**THE DATA:**
= Beginning of Section =
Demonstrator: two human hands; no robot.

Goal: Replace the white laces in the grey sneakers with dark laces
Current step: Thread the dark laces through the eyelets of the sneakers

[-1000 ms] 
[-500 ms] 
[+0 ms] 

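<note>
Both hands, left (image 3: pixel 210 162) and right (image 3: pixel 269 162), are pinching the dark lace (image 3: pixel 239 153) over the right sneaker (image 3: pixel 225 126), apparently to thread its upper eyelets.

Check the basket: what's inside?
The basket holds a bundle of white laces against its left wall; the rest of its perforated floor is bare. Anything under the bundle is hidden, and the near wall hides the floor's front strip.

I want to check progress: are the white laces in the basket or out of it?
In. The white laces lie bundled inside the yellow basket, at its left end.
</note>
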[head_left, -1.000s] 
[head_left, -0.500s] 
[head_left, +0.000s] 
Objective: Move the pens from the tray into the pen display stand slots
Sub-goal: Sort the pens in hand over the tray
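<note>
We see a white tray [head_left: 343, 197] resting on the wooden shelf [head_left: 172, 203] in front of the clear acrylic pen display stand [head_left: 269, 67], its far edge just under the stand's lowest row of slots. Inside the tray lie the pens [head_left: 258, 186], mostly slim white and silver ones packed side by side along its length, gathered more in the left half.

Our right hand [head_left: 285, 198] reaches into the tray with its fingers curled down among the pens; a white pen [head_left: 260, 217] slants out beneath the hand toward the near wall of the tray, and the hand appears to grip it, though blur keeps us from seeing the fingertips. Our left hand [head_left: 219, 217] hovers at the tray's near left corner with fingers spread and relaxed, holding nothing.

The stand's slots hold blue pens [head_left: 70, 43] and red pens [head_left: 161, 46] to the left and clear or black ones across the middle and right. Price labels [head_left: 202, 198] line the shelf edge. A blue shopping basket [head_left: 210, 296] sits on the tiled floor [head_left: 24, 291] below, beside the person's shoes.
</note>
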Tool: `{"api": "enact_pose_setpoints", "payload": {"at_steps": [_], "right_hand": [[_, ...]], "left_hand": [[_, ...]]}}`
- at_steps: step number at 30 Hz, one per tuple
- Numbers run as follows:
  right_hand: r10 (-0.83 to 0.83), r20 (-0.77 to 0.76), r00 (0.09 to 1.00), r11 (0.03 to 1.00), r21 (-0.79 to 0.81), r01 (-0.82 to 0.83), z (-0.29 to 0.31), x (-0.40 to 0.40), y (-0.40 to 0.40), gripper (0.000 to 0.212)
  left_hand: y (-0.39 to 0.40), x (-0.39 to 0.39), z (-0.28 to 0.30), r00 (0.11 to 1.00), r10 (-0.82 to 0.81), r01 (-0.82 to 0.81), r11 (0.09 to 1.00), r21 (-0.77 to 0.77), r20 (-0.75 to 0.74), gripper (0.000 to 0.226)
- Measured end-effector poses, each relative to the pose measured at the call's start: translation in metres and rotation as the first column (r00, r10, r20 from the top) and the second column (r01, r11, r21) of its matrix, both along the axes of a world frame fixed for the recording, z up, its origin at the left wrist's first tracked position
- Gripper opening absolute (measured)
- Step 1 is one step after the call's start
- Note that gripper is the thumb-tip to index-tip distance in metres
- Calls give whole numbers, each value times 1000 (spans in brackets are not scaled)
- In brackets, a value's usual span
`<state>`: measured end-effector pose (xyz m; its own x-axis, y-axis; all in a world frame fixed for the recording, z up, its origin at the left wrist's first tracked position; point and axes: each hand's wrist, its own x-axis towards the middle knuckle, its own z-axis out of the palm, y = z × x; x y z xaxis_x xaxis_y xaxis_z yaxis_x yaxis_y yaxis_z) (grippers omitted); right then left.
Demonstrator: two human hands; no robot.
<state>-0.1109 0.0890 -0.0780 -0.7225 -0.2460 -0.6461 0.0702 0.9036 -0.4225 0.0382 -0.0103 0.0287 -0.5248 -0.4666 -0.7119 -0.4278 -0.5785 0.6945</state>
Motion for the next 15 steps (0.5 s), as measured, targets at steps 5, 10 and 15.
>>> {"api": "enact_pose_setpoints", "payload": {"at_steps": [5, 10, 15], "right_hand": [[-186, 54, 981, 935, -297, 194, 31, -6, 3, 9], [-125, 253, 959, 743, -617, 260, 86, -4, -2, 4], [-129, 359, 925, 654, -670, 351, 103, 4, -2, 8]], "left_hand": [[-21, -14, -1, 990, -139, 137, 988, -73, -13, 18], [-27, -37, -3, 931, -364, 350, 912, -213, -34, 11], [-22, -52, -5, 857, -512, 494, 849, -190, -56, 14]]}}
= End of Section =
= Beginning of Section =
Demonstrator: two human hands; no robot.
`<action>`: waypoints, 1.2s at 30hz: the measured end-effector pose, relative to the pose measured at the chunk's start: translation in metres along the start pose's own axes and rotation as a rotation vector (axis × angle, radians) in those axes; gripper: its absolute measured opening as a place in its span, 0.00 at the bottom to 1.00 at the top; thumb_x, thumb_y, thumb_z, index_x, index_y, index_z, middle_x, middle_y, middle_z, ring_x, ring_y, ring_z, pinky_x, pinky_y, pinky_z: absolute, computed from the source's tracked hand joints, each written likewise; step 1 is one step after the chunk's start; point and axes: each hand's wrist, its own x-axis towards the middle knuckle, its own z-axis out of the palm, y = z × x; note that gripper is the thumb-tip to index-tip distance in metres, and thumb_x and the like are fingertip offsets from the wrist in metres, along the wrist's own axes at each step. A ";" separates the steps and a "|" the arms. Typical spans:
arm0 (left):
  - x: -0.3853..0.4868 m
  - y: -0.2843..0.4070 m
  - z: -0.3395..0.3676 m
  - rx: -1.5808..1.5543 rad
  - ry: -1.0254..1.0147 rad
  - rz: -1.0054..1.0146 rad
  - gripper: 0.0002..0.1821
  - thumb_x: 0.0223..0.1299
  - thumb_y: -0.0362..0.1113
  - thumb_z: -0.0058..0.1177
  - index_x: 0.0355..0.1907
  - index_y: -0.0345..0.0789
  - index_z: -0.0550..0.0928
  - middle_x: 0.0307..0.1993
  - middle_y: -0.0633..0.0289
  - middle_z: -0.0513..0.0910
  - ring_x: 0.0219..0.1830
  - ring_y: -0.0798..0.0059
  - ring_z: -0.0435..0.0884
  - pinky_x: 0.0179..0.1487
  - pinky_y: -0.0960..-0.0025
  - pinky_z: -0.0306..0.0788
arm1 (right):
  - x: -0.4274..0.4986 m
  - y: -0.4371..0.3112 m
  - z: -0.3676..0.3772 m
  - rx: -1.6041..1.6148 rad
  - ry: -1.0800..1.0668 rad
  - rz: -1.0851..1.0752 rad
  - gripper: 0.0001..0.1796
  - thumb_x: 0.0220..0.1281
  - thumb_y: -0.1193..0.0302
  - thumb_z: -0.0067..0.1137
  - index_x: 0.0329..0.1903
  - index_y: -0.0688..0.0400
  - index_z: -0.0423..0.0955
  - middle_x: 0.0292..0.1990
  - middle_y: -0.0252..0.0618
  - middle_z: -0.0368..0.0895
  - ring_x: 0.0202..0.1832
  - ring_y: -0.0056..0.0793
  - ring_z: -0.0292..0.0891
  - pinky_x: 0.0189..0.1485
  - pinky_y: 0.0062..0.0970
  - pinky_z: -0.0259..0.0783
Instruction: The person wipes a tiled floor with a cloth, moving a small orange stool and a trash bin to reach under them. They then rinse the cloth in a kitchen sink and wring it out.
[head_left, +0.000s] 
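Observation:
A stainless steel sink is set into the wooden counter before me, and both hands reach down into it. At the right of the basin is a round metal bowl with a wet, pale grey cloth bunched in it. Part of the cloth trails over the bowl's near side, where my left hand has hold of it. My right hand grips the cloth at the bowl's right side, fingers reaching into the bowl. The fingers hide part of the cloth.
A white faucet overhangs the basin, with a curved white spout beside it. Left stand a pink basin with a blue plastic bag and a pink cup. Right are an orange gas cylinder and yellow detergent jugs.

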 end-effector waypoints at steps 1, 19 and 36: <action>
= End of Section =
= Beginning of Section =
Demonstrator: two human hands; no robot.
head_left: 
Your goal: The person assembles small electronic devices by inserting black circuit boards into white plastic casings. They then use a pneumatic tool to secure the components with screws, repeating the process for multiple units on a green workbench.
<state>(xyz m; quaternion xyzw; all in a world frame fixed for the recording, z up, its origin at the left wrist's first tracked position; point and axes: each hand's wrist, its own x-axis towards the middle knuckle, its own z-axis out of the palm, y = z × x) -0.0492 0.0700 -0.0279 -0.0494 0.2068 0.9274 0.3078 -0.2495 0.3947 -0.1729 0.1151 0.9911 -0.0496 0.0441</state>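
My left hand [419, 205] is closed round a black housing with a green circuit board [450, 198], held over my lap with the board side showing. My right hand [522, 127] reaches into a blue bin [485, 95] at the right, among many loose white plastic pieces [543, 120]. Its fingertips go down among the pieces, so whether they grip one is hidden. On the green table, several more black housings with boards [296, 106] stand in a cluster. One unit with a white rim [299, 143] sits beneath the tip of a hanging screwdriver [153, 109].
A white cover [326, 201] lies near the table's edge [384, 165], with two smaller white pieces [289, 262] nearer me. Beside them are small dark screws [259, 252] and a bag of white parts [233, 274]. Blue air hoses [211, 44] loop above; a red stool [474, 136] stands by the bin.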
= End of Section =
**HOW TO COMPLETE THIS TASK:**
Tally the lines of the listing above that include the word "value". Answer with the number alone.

**WRITTEN RESPONSE:**
2